What you are asked to do: Your task is to gather the lines below that hold the string "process".

*** Records provided

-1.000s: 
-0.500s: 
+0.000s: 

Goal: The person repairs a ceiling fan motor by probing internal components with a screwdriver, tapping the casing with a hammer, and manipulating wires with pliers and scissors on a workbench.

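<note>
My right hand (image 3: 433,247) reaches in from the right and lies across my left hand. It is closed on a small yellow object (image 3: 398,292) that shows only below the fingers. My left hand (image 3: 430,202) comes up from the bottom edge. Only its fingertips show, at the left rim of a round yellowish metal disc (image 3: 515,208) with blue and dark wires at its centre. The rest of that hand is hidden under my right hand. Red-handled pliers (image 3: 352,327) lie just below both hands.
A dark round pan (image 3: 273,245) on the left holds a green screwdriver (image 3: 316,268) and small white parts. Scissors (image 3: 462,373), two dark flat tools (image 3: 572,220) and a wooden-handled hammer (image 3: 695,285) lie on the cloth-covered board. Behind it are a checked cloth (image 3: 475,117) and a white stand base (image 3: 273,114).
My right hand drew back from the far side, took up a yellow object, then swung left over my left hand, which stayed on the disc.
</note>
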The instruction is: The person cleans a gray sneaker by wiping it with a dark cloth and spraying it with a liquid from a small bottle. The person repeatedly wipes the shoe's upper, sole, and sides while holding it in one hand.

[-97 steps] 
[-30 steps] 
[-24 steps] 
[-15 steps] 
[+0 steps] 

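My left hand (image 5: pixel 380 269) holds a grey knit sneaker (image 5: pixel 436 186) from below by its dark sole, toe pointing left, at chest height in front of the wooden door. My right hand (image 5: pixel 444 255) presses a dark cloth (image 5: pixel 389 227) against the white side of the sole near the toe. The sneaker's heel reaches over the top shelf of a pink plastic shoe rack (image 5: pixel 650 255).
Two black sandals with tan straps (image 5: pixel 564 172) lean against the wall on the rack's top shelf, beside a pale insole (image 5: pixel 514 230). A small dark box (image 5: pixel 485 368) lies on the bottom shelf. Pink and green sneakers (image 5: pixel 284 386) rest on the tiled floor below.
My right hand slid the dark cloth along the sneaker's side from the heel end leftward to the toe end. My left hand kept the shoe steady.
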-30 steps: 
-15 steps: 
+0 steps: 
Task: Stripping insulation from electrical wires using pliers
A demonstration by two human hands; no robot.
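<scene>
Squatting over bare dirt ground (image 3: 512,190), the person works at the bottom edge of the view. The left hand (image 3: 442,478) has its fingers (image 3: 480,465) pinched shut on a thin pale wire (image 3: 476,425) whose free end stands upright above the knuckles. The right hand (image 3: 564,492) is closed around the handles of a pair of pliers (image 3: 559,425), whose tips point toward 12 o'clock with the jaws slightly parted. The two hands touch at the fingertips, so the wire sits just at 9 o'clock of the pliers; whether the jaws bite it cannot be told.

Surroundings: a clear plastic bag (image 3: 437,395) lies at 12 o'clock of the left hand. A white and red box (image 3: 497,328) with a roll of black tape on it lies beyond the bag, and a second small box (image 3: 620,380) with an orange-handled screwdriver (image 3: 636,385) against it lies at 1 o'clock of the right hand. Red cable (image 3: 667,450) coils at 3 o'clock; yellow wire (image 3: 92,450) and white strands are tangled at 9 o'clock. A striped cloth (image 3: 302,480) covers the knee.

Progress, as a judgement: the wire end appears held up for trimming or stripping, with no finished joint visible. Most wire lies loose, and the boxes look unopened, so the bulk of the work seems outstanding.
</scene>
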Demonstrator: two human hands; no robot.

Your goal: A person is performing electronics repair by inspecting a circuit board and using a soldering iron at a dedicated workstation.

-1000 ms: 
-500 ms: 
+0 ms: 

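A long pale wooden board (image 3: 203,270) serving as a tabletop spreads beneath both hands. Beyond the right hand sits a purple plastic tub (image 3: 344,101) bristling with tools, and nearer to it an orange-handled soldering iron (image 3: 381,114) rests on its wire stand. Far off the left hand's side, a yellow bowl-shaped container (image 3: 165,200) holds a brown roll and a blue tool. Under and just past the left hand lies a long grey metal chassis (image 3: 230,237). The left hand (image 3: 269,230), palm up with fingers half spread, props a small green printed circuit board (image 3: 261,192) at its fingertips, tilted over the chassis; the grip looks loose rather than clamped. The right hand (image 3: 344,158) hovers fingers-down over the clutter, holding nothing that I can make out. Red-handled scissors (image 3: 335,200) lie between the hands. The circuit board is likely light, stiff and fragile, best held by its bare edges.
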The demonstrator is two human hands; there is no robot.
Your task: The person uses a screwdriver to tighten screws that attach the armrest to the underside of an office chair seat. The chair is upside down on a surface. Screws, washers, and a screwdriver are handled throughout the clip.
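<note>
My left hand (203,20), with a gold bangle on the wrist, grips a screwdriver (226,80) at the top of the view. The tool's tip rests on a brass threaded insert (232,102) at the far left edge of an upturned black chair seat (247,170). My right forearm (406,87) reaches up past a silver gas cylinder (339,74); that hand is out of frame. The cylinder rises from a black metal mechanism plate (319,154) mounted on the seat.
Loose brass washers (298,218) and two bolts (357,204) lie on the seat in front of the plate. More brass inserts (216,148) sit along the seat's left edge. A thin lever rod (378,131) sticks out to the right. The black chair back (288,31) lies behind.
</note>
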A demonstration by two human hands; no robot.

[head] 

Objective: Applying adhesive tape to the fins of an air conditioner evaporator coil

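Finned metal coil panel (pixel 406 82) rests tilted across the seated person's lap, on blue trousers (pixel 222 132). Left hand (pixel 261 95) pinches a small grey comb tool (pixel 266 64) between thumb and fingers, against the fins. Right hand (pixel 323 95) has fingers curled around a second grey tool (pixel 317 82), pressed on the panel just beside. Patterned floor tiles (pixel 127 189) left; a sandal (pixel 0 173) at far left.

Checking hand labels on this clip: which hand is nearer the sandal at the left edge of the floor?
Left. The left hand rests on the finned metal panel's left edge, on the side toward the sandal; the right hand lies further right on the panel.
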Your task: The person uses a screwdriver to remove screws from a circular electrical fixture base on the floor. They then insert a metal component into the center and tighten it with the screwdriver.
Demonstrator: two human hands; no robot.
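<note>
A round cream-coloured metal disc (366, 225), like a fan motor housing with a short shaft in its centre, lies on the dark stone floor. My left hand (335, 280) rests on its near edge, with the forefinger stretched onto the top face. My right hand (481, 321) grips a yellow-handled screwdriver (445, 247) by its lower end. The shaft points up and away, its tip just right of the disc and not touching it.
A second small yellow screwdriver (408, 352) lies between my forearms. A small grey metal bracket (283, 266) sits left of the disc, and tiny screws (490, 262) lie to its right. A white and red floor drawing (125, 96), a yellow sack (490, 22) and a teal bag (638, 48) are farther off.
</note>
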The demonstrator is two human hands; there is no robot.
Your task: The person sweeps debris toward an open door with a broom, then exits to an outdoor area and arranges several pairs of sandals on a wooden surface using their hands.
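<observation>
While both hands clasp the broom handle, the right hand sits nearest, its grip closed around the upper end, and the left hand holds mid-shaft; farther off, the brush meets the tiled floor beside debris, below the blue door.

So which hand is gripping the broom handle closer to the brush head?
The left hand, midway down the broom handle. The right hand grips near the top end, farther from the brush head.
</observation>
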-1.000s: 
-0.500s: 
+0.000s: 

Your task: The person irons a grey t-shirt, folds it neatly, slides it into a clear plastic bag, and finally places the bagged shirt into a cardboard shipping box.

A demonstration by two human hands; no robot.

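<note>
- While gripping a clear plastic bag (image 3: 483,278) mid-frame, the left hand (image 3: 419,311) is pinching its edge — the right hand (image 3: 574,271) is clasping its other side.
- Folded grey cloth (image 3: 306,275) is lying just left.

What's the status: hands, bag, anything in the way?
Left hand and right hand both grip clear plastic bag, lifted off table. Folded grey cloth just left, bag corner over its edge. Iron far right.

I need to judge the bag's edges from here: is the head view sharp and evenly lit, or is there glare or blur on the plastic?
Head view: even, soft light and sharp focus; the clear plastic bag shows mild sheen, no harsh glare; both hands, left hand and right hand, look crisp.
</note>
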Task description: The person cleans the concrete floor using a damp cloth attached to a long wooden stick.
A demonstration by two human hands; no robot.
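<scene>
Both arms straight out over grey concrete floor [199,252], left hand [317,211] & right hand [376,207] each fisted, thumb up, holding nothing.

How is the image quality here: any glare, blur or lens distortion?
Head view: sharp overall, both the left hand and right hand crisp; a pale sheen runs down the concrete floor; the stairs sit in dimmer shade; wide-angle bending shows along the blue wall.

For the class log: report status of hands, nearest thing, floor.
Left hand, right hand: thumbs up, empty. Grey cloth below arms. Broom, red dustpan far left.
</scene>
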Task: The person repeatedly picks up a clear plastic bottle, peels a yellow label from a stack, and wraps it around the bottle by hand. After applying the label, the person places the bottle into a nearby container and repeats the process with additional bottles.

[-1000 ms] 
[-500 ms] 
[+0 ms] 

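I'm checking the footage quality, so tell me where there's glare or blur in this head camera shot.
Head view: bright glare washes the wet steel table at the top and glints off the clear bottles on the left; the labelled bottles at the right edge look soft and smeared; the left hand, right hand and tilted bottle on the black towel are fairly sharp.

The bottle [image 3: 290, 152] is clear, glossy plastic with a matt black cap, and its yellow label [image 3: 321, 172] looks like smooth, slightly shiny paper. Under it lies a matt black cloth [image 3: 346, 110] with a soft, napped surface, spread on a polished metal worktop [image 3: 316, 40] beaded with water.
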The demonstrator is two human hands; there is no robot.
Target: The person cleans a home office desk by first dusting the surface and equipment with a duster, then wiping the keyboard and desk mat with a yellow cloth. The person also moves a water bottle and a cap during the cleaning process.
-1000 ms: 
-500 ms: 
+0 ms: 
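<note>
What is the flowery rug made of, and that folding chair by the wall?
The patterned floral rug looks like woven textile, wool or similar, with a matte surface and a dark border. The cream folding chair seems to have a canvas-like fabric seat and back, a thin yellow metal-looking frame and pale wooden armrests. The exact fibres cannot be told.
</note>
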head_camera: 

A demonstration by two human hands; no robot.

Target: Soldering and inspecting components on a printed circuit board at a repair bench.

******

Task response:
Task: The person repeatedly picks up a clear plastic bottle, peels a yellow label from a stack, and wraps it around the bottle by hand. After applying the label, the person places the bottle into a nearby container and repeats the process with additional bottles.
Target: The person cleans a home office desk by first dusting the surface and equipment with a duster, then wiping the keyboard and desk mat with a yellow cloth. The person also moves a water bottle and a cap during the cleaning process.

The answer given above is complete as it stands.